Using this point of review the Court looked at the delay rental language in the Lease. Leases often provide for a primary term and a secondary term when it comes to the duration of the lease. In the Bohlen’ lease, the primary term was one year. The second term provides for a continued duration for so long as gas or oil or their constituents are produced or are capable of being produced on the Bohlen’s property in paying quantities, in the sole judgment of the lessees, or are the lessee is conducting operations to search for oil or gas.

As noted earlier, the Lease provided that it would be void and all rights of the parties to the Lease would terminate if Alliance failed to pay a delay rental of $5,500 per year for the privilege of deferring the commencement of a well.  Alliance drilled a well during the primary term which met the definition of a commencement of a well as defined in the Lease.

The Bohlen’s argued that the delay rental addressed in the Lease with respect to the primary term should be read in conjunction with the Addendum language regarding minimum annual rent and the termination provision in the delay rental clause should be extended beyond the primary term.
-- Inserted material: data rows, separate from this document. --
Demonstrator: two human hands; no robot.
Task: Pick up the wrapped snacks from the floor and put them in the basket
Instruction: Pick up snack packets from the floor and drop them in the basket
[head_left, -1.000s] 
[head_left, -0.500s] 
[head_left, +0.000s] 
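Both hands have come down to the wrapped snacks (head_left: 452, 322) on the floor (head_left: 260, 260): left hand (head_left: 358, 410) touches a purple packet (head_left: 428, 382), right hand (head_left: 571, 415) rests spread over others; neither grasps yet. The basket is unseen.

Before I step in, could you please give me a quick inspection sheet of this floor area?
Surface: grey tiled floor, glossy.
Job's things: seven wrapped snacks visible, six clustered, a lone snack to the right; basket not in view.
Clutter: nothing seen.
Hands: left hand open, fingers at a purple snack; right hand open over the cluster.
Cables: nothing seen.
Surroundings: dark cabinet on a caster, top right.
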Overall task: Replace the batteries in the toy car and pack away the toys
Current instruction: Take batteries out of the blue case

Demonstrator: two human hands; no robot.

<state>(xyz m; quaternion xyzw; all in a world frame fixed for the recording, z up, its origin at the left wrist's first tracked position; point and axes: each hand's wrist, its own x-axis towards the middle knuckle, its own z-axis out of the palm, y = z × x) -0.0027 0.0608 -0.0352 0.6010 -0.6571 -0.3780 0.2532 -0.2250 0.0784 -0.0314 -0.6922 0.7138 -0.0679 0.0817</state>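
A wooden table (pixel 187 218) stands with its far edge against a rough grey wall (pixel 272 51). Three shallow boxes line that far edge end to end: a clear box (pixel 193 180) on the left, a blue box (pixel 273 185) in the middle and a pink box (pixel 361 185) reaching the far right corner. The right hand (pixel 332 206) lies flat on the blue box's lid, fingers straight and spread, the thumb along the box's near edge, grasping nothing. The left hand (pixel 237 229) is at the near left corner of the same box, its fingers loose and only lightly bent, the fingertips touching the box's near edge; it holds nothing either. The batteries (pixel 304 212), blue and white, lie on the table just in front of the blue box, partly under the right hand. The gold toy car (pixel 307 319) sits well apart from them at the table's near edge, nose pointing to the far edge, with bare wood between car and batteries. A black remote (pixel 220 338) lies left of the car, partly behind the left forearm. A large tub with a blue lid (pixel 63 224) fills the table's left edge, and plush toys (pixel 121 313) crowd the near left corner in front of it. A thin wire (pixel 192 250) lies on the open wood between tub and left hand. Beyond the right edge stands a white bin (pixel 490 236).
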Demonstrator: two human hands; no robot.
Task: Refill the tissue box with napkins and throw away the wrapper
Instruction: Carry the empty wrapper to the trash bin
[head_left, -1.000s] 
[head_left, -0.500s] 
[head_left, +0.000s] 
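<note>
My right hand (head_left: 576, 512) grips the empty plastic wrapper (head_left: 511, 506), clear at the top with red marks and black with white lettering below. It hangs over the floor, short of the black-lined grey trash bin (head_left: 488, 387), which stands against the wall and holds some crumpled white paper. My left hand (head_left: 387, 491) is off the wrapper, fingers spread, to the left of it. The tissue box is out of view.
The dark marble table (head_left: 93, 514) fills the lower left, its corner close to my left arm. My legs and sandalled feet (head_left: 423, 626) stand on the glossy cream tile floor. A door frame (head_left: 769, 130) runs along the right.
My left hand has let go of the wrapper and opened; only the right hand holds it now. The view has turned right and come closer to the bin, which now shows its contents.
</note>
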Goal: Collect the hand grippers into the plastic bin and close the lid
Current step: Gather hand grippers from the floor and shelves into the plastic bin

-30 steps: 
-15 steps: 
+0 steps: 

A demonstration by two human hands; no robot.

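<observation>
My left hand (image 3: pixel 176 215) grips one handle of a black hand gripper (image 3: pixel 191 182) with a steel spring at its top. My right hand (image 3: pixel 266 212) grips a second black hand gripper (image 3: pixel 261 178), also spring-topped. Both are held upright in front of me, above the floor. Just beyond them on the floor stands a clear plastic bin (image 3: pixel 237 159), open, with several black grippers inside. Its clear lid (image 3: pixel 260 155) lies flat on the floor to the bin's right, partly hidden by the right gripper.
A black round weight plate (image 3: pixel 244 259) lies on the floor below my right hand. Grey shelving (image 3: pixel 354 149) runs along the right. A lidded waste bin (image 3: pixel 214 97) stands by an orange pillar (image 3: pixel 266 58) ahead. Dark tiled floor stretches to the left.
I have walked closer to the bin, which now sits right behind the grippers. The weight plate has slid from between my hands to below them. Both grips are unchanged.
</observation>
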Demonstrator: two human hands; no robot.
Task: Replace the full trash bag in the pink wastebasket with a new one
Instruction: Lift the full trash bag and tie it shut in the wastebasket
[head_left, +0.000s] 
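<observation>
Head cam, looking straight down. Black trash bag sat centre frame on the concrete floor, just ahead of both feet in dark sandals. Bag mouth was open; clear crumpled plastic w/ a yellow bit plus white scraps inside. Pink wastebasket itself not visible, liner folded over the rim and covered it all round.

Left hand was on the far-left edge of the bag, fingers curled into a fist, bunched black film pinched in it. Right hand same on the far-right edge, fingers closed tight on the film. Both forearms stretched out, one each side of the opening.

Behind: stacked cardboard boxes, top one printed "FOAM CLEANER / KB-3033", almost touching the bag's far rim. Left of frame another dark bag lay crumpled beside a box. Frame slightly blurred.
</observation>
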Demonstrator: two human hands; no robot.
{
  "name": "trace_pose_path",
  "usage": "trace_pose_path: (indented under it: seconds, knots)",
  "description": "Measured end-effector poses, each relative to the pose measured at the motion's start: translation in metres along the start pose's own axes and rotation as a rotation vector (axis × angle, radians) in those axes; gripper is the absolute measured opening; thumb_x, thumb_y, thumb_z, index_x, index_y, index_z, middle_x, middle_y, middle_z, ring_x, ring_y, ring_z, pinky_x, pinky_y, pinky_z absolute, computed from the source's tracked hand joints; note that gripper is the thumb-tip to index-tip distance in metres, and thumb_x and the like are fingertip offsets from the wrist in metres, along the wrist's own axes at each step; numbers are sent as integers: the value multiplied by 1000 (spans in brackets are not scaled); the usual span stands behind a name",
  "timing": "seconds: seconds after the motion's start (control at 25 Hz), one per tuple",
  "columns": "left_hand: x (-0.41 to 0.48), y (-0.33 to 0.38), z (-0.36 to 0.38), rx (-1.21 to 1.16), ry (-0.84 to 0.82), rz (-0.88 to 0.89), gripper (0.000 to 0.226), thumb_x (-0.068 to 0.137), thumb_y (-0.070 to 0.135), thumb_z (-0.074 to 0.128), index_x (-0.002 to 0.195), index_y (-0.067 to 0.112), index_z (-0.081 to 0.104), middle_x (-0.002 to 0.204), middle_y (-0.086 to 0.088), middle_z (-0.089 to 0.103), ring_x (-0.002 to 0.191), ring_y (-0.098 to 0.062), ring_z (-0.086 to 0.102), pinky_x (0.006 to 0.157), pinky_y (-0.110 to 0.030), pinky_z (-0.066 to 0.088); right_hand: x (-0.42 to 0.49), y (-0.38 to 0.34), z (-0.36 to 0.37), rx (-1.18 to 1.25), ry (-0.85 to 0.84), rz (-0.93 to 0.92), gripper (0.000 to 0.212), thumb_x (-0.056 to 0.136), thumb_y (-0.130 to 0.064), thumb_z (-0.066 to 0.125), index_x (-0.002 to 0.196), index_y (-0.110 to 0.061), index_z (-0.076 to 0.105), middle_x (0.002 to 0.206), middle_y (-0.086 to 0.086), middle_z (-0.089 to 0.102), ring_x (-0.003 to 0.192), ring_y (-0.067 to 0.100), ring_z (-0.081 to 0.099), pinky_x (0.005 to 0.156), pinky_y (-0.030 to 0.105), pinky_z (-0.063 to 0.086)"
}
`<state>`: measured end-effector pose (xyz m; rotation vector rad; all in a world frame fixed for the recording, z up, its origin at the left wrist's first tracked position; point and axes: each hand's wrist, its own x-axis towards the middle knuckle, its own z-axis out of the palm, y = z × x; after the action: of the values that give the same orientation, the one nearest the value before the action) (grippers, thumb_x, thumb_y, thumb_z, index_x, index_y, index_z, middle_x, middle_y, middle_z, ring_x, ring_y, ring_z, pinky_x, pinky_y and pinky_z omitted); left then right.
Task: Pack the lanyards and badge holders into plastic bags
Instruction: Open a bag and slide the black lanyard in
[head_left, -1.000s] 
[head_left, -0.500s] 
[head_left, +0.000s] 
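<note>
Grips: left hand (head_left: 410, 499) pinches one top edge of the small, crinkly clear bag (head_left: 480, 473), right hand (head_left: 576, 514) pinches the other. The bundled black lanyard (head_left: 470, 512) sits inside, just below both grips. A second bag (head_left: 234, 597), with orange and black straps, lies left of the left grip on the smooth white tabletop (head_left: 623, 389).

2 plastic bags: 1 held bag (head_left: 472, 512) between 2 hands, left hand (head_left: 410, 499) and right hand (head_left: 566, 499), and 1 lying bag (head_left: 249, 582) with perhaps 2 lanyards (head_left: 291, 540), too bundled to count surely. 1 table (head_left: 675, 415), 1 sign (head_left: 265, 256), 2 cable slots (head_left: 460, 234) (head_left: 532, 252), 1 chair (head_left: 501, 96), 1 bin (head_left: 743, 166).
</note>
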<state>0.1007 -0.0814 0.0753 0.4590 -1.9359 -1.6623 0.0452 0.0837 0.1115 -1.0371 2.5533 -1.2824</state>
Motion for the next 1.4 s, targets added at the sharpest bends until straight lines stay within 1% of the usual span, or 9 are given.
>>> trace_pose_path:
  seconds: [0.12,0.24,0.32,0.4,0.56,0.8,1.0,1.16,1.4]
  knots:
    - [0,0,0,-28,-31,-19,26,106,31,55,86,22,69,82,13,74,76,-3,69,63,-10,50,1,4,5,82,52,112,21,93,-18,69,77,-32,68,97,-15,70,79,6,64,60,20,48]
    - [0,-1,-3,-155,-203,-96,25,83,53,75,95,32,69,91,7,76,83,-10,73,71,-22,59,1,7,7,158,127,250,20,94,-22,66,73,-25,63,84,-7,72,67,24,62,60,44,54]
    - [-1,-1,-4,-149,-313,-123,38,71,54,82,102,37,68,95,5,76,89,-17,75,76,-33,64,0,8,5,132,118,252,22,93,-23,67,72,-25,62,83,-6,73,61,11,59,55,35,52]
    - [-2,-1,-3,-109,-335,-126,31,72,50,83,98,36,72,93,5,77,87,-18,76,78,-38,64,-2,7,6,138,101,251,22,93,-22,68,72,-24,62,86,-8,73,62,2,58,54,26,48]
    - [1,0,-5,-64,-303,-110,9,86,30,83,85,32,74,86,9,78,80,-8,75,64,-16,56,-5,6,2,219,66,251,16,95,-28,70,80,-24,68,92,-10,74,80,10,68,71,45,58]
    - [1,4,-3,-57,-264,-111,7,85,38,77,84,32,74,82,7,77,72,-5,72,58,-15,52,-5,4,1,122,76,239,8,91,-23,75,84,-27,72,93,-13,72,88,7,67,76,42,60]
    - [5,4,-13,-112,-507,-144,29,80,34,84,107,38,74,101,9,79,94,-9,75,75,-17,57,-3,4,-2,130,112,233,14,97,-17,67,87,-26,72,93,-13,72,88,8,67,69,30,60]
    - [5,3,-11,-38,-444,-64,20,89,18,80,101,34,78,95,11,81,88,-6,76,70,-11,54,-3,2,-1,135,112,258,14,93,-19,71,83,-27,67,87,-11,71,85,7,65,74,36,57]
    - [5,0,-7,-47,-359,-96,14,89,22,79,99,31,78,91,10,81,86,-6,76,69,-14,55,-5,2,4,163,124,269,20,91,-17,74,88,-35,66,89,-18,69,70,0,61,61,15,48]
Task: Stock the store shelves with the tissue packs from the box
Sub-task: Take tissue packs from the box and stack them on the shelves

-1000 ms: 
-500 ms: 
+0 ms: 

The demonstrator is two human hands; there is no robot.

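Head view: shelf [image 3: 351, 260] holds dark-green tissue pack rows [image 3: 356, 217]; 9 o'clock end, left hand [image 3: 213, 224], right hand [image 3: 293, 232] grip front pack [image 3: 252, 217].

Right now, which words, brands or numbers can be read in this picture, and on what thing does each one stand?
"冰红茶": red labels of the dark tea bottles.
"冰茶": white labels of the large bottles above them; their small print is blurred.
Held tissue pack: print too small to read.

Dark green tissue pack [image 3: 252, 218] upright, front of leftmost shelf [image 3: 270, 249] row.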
However, the plain language doesn’t provide for the termination provision in question to apply beyond the application of the delay rental clause and the obligation for payment of delay rental ceased once drilling was commenced. The Court held that underpayments by the lessees under the minimum annual rental provision in the Addendum did not entitle the Bohlen’s to forfeiture of the Lease under the unrelated delay rental clause.  If the parties wanted the termination provision of the delay rental clause to apply to the minimum rental provision they should have stated that clearly in the Lease.

A no-term, perpetual lease violates public policy. The Bohlen’s argued that the Lease allowed the lessees to delay drilling on the undrilled acreage indefinitely by paying the $5,500 minimum annual rent.  The Court disagreed with the Bohlen’s interpretation of the Lease and Addendum, stating that the plain language of the Addendum does not modify the delay rental clause and therefore does not create a no-term, perpetual lease.

Whether the lessees owe the Bohlen’s money for their underpayment of the annual minimum rental is another issue that was not addressed by the Court since it was not raised by the parties in their appeals. The Court the case to the trial court for further proceedings.

As my colleague, Steve Richman, points out in his series of “Watch Your Language” articles for this Blog, “as a general rule, courts will uphold language in commercial agreements, unless it is contrary to statutory law or public policy. They traditionally presume that commercial parties are on more of an equal playing field and are more sophisticated concerning commercial real estate transactions, since both parties to a commercial transaction will usually have attorneys to review their documents. Because of this judicial deference to “commercial language”, you must say what you mean, precisely, or a judge will decide what you meant.”